# Exercise objective
Reproduce the full listing below unchanged, apart from the pictures.

# Input data
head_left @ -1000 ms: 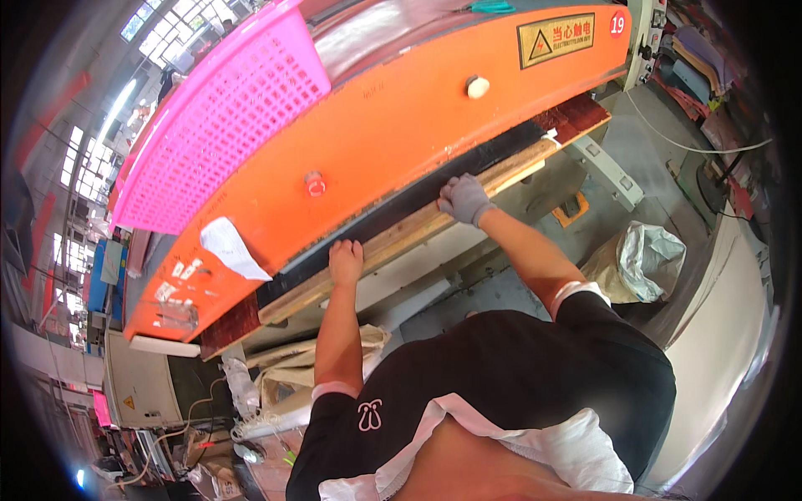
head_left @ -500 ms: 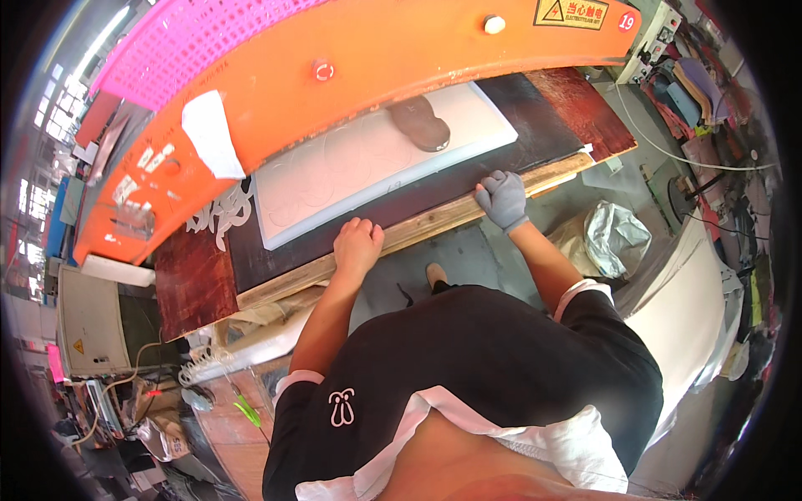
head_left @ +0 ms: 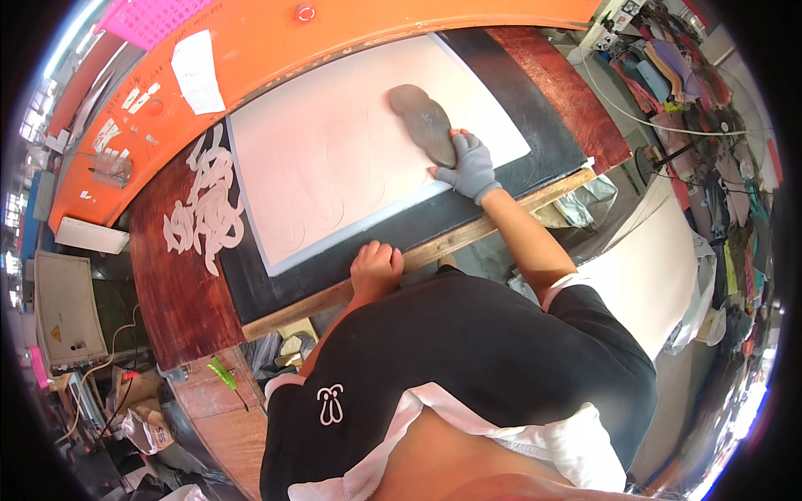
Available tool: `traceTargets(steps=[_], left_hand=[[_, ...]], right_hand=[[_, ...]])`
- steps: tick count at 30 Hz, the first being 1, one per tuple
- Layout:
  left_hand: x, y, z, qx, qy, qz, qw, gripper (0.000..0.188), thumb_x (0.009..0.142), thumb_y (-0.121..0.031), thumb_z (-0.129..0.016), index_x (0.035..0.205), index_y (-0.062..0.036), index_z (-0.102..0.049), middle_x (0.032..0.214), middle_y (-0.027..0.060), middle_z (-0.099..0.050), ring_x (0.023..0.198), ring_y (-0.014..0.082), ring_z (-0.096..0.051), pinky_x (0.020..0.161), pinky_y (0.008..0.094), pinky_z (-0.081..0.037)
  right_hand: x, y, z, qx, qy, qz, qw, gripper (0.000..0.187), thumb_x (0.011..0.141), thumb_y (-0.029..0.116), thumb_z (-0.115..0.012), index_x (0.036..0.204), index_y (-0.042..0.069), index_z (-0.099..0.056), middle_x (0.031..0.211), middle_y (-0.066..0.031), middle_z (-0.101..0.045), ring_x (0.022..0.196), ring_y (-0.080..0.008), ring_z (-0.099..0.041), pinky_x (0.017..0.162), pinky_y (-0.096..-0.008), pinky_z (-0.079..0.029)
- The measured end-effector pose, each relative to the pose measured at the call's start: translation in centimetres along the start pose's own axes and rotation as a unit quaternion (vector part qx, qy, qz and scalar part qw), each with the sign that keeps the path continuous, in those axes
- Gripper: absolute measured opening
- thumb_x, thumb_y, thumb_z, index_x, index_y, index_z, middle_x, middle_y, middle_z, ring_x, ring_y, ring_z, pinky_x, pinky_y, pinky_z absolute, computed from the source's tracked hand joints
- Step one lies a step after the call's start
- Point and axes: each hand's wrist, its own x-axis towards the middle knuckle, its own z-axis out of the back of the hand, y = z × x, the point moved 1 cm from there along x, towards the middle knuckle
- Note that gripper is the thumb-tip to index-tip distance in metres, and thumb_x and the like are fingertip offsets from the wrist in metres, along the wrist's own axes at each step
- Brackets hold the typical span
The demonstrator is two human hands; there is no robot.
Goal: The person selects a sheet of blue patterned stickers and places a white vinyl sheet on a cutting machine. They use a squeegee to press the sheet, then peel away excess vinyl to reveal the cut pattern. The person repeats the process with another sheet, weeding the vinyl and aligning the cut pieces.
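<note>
A stack of pale pink sheet material [head_left: 334, 159] lies on the black cutting board [head_left: 313, 259], with curved sole-shaped outlines marked on its surface. On the sheet's right part rests a dark grey, sole-shaped cutting die [head_left: 424, 125]. My right hand [head_left: 469, 167], in a grey glove with bare fingertips, grips the die's near end, thumb on one side and fingers on the other. My left hand [head_left: 376, 269], bare, rests with curled fingers at the wooden front edge [head_left: 434, 249] of the board; nothing shows in it.
An orange machine beam [head_left: 267, 42] spans the far side, with a pink basket [head_left: 159, 25] on top. White curvy offcuts [head_left: 209, 204] are heaped on the reddish-brown board at left. A roll of pale material [head_left: 643, 275] stands at my right, beside hanging coloured scraps.
My right hand has gone from the board's front edge to the die and taken hold of it. The orange beam now sits farther back, uncovering more sheet. My left hand stays at the edge.
</note>
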Motion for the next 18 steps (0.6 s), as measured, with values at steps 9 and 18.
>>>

# Solution for this exercise
head_left @ -1000 ms: 
head_left @ -500 ms: 
head_left @ +0 ms: 
Available tool: `traceTargets(steps=[_], left_hand=[[_, ...]], right_hand=[[_, ...]])`
- steps: tick count at 30 Hz, the first being 1, one per tuple
- Layout:
  left_hand: x, y, z, qx, qy, qz, qw, gripper (0.000..0.188), thumb_x (0.009..0.142), thumb_y (-0.121..0.031), thumb_z (-0.129..0.016), index_x (0.035..0.205), index_y (-0.062..0.036), index_z (-0.102..0.049), middle_x (0.032..0.214), middle_y (-0.027..0.060), middle_z (-0.099..0.050), ring_x (0.023..0.198), ring_y (-0.014..0.082), ring_z (-0.096..0.051), pinky_x (0.020..0.161), pinky_y (0.008..0.094), pinky_z (-0.081..0.037)
  right_hand: x, y, z, qx, qy, qz, qw, gripper (0.000..0.187), thumb_x (0.011..0.141), thumb_y (-0.029..0.116), thumb_z (-0.115..0.012), index_x (0.036..0.204), index_y (-0.042..0.069), index_z (-0.099..0.056), middle_x (0.031..0.211), middle_y (-0.066..0.031), middle_z (-0.101..0.045), ring_x (0.022..0.196), ring_y (-0.080..0.008), ring_z (-0.099..0.041), pinky_x (0.017..0.162), pinky_y (-0.096..-0.008), pinky_z (-0.079..0.029)
- The measured end-effector pose, each relative to the pose measured at the call's start: translation in centimetres along the start pose's own axes and rotation as a unit quaternion (vector part qx, qy, qz and scalar part qw), each with the sign that keeps the path continuous, in those axes
- Gripper: absolute measured opening
- thumb_x, thumb_y, thumb_z, index_x, index_y, index_z, middle_x, middle_y, middle_z, ring_x, ring_y, ring_z, pinky_x, pinky_y, pinky_z absolute, computed from the source's tracked hand joints
- Step one lies a step after the call's start
- Point and axes: each hand's wrist, its own x-axis towards the middle knuckle, its own z-axis out of the back of the hand, y = z × x, the point moved 1 cm from there along x, towards the middle knuckle
- Note that gripper is the thumb-tip to index-tip distance in metres, and thumb_x and the like are fingertip offsets from the wrist in metres, along the wrist's own axes at each step
- Brackets hold the typical span
The demonstrator is two human hands; there is no robot.
Goal: The person selects a sheet of blue patterned stickers and places a white vinyl sheet on a cutting machine. They use a squeegee to press the sheet, then peel away excess vinyl to reveal the cut pattern. The person repeats the process with another sheet, weeding the vinyl and aligning the cut pieces.
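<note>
A stack of pale pink sheet material [head_left: 334, 159] lies on the black cutting board [head_left: 313, 259], with curved sole-shaped outlines marked on its surface. On the sheet's right part rests a dark grey, sole-shaped cutting die [head_left: 424, 125]. My right hand [head_left: 469, 167], in a grey glove with bare fingertips, grips the die's near end, thumb on one side and fingers on the other. My left hand [head_left: 376, 269], bare, rests with curled fingers at the wooden front edge [head_left: 434, 249] of the board; nothing shows in it.
An orange machine beam [head_left: 267, 42] spans the far side, with a pink basket [head_left: 159, 25] on top. White curvy offcuts [head_left: 209, 204] are heaped on the reddish-brown board at left. A roll of pale material [head_left: 643, 275] stands at my right, beside hanging coloured scraps.
My right hand has gone from the board's front edge to the die and taken hold of it. The orange beam now sits farther back, uncovering more sheet. My left hand stays at the edge.
</note>
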Motion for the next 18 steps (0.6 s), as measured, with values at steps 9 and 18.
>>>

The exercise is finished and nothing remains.